Stiles was a gentle, dim creature. He was intensely serious, loved Ruskin and had a complete set of the Waverley Novels. His young wife, a gay, alert and very intelligent woman, helped him to make the school a success. But she was unpopular in the village, not so much on account of her smartness and vivacity but because she was a foreigner. They had two daughters, Rachel, the elder by seven years, and then Bertha. In 1912 Stiles’s wife died, and he, sorrowfully giving up the school, bought a little house in the village and settled down to end his days in peace.
Bertha and Rachel had shared their mother’s unpopularity. They had learnt French in their childhood, and they had the misfortune of speaking with a definite foreign accent. There was no place for them in
the society of Pen Dillyn. They were too good for the farmers’ families and not good enough for the gentlefolk. Of the two girls, Bertha was the more attractive. The neighbours thought her absurdly proud; and while the women were jealous of her beauty, the men were afraid of her wit, for she had cruelly snubbed not a few of them.

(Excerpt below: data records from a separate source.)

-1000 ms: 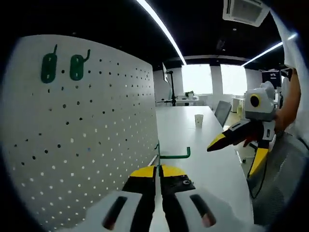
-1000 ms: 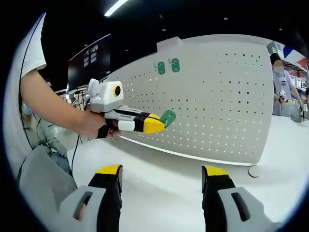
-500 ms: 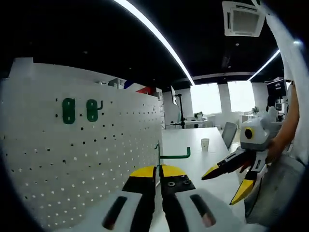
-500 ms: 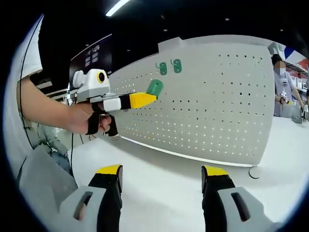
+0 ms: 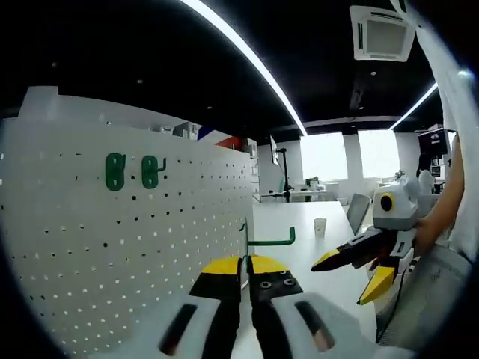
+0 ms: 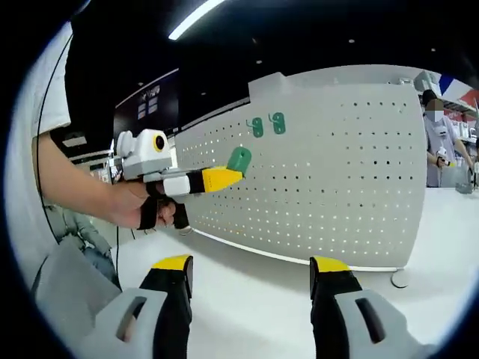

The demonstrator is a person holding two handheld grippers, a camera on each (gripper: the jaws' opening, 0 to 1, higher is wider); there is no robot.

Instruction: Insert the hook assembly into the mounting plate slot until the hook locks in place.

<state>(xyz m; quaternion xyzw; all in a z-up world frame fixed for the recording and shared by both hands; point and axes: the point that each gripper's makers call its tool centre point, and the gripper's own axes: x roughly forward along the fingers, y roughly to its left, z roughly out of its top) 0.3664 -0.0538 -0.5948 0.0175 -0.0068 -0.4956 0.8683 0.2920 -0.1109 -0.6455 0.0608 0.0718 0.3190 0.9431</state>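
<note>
A white pegboard (image 5: 127, 224) stands upright on a white table, and it also shows as the pegboard (image 6: 352, 194). Two green hooks (image 5: 133, 170) hang side by side near its top, seen again as the hooks (image 6: 266, 125). My left gripper (image 5: 245, 263) is shut on a green hook (image 5: 266, 239), whose plate edge and bent wire stick up between the jaws. In the right gripper view that same left gripper (image 6: 221, 178) holds the green hook (image 6: 239, 158) close to the board face. My right gripper (image 6: 251, 271) is open and holds nothing; it shows too as the right gripper (image 5: 352, 273), off to the side.
The white table (image 6: 262, 299) runs along the pegboard's foot. A paper cup (image 5: 320, 226) and a laptop (image 5: 358, 211) stand far down the table. A person (image 6: 438, 134) stands at the far end beyond the board. A round foot (image 6: 404, 278) props the board.
The left gripper with the hook has held near the same height by the board, shifting slightly. Over the second before that it rose from low beside the board.
</note>
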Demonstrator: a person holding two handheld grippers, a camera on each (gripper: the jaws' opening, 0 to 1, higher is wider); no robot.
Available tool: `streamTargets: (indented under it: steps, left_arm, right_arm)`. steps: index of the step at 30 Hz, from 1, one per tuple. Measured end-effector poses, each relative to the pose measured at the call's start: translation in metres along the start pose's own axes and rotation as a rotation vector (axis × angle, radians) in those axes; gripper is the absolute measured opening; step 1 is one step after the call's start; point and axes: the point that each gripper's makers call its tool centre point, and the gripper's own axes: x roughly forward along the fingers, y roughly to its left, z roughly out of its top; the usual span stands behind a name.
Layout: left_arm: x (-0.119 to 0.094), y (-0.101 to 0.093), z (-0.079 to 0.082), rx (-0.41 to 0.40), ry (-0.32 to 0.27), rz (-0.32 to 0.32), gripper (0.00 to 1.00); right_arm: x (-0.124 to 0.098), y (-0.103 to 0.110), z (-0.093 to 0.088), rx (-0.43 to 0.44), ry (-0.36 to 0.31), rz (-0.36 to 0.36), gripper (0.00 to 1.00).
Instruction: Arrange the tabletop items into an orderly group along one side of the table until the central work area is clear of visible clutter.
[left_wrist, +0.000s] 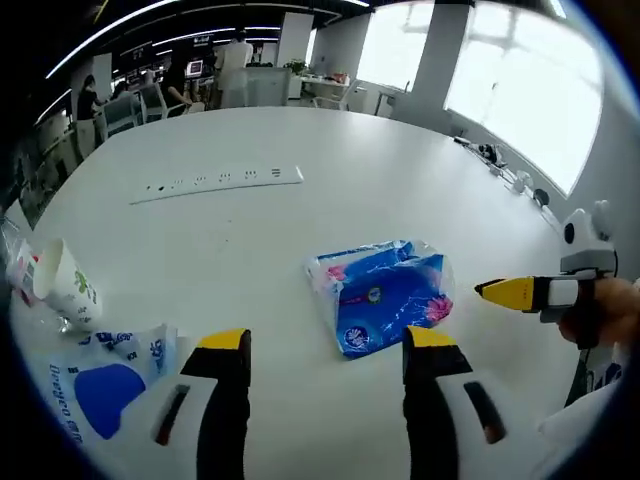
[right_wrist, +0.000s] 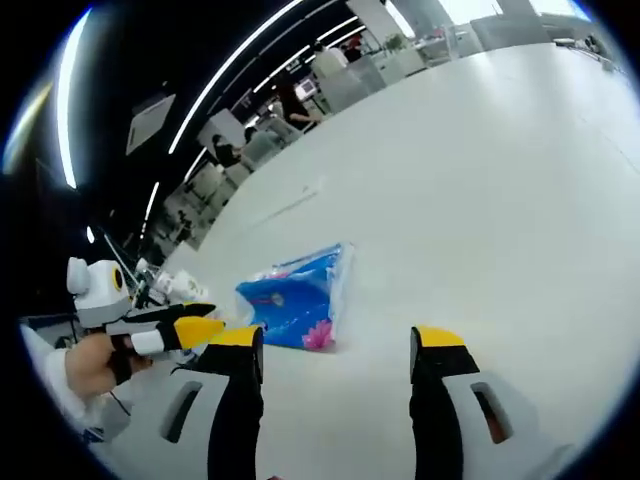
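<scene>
L gripper (left_wrist: 325, 350) wide open, empty | paper cup (left_wrist: 66, 285) tipped w/ wrappers at table (left_wrist: 420, 180) edge, far L | blue tissue pack (left_wrist: 382, 293) mid-table just ahead: prob. light, soft, slick film, best pinched across short side | power strip (left_wrist: 218, 182) beyond, well apart | R gripper (right_wrist: 337, 345) wide open, empty; path looks clear

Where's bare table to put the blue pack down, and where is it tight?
Free: the white table between the power strip and the blue pack, and beyond the strip. Crowded: the near corner by the paper cup and blue-printed bag.
</scene>
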Motion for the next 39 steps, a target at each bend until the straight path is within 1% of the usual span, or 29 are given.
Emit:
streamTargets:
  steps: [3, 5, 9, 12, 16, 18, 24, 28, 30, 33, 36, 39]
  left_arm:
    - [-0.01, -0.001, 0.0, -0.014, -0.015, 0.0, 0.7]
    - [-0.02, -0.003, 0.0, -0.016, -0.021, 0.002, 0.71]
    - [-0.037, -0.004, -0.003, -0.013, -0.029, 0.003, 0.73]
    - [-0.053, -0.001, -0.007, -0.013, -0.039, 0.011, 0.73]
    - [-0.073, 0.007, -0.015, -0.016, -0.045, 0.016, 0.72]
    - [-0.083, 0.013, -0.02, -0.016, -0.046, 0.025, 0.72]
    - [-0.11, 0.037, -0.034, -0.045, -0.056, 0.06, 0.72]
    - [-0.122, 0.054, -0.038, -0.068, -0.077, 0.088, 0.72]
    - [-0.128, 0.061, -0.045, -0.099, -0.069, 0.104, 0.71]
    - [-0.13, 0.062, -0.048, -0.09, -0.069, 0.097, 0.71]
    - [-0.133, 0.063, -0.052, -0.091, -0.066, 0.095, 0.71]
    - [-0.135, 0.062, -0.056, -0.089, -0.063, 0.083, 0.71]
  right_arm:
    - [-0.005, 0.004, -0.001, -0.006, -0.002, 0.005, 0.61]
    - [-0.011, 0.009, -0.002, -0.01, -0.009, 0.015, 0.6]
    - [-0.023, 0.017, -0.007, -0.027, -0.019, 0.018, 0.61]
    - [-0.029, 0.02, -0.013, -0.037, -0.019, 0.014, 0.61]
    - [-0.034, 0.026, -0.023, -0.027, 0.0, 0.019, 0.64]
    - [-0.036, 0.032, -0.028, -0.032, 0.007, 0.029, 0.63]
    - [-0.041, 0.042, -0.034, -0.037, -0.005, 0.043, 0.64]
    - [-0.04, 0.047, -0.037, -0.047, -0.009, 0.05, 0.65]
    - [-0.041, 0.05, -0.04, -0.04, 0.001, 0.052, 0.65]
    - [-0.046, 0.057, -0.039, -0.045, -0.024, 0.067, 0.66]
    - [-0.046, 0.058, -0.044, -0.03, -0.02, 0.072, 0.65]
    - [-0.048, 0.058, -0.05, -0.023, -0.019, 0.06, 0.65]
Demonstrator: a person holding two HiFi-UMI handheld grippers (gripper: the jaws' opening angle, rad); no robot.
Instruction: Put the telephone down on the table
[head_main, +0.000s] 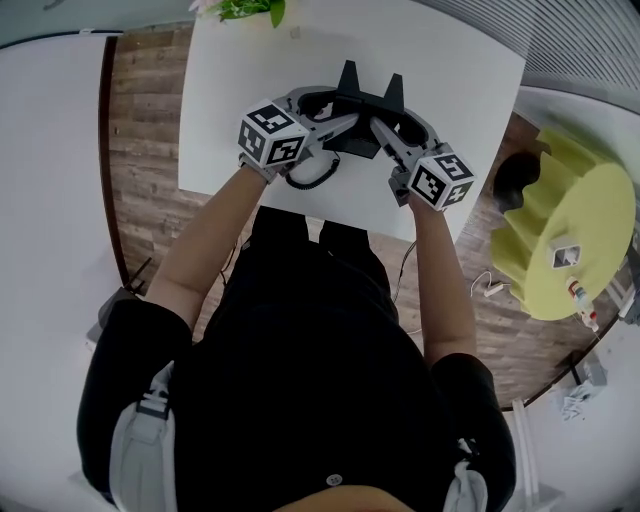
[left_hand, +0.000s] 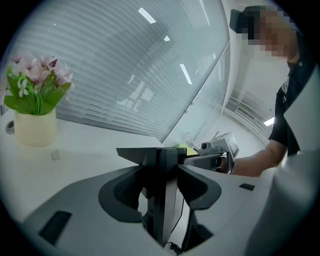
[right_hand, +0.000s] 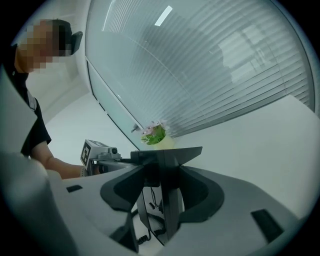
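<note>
A black telephone (head_main: 365, 112) with a sloping wedge-shaped body hangs just above the white table (head_main: 455, 60), held at both ends. My left gripper (head_main: 335, 112) is shut on its left end and my right gripper (head_main: 400, 128) on its right end. The coiled cord (head_main: 315, 176) hangs below towards the table's near edge. In the left gripper view the telephone's (left_hand: 161, 159) edge stands between the left gripper's (left_hand: 161, 189) jaws, with the right gripper (left_hand: 216, 154) beyond. The right gripper view shows the telephone (right_hand: 167, 157) between the right gripper's (right_hand: 162, 194) jaws and the left gripper (right_hand: 99, 155) behind.
A cream pot of pink flowers (head_main: 245, 8) (left_hand: 35, 125) (right_hand: 155, 135) stands at the table's far left edge. A yellow-green round piece of furniture (head_main: 570, 240) sits to the right of the table. Wood floor lies round the table; blinds cover the glass wall behind.
</note>
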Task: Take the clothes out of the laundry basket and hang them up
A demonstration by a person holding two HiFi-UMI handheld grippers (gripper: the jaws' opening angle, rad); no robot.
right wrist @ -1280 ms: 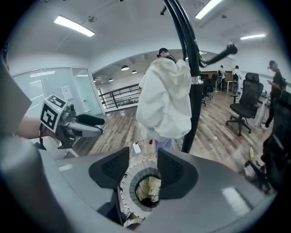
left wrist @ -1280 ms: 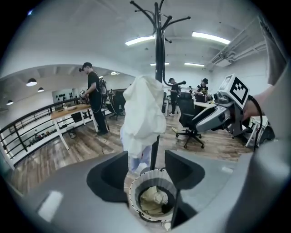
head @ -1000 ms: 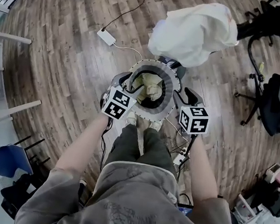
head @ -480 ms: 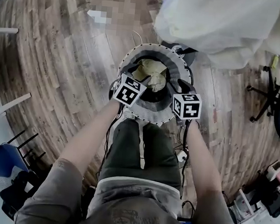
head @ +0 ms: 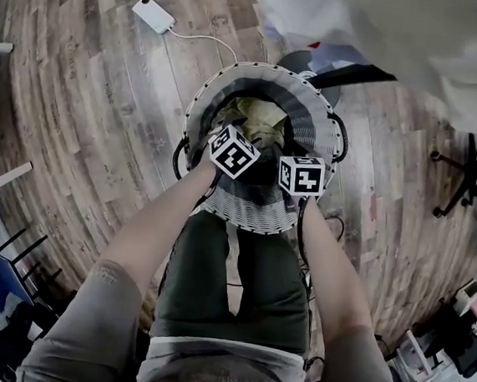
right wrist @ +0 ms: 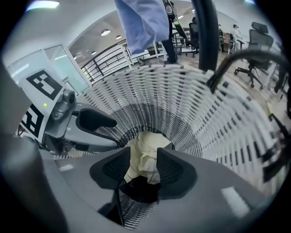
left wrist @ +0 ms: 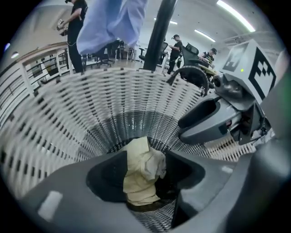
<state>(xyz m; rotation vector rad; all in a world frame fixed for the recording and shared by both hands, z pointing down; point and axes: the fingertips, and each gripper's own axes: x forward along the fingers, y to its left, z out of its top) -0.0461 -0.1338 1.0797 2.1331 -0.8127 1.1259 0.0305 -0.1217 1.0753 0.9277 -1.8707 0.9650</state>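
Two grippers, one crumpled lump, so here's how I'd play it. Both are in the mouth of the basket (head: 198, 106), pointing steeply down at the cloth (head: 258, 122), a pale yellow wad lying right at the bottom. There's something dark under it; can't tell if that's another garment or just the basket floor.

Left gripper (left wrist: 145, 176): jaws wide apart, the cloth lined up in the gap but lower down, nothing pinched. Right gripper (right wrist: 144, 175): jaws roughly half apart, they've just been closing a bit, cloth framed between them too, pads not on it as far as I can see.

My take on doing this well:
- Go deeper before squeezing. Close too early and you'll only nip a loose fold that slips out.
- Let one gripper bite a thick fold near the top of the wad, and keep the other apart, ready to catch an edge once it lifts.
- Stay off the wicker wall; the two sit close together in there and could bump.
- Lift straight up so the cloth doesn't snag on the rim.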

Richard Kewdingham, Robert’s uncle, had bought a small property at Pen Dillyn. In the spring of 1914 Robert Kewdingham came to spend a fortnight’s holiday with his uncle. On the day after his arrival, as he was tramping over the moors with a gun, he met Bertha Stiles. He met her again, and yet again, and before he left Pen Dillyn he announced his engagement.
The Kewdingham family did not welcome the news. The daughter of a Wesleyan schoolmaster was not good enough for Robert Arthur Kewdingham—or for any Kewdingham, if it came to that. But Uncle Richard, who knew and liked old Stiles, and who had often talked to his daughters, observed in his bluff way that his nephew might have done a damned sight worse for himself. Bertha, said Uncle Richard, was a devilish fine girl; and what was more, she had brains and knew how to use ’em.
Old Stiles died in the winter of 1915, and Rachel went to live with her father’s people in Quebec.
The situation of Mrs. Kewdingham in Shufflecester was not by any means a pleasant one. After losing his job, her husband had chosen Shufflecester for his residence, because it was a stronghold of the family: there had been Kewdinghams in Shufflecester for nearly forty years.
To Kewdingham, therefore, Shufflecester was a thoroughly congenial place. In times of trouble he could shelter himself in the family as in a warm and comfortable recess, an impregnable refuge. He could shelter in tranquil obscurity, avoiding unpleasant encounters or unfair criticism. Whatever the world might say, the family knew his worth. The family patted him on the back, telling him that he was a brave, good man. If he was unlucky in some ways, if he found it extremely hard to live on his reduced income, that was due to no fault of his own; it was all in the wonderful and merciful design of Providence. But Providence only plagues the Kewdinghams—that chosen family—in a playful sort of way, and it would be all right in the end.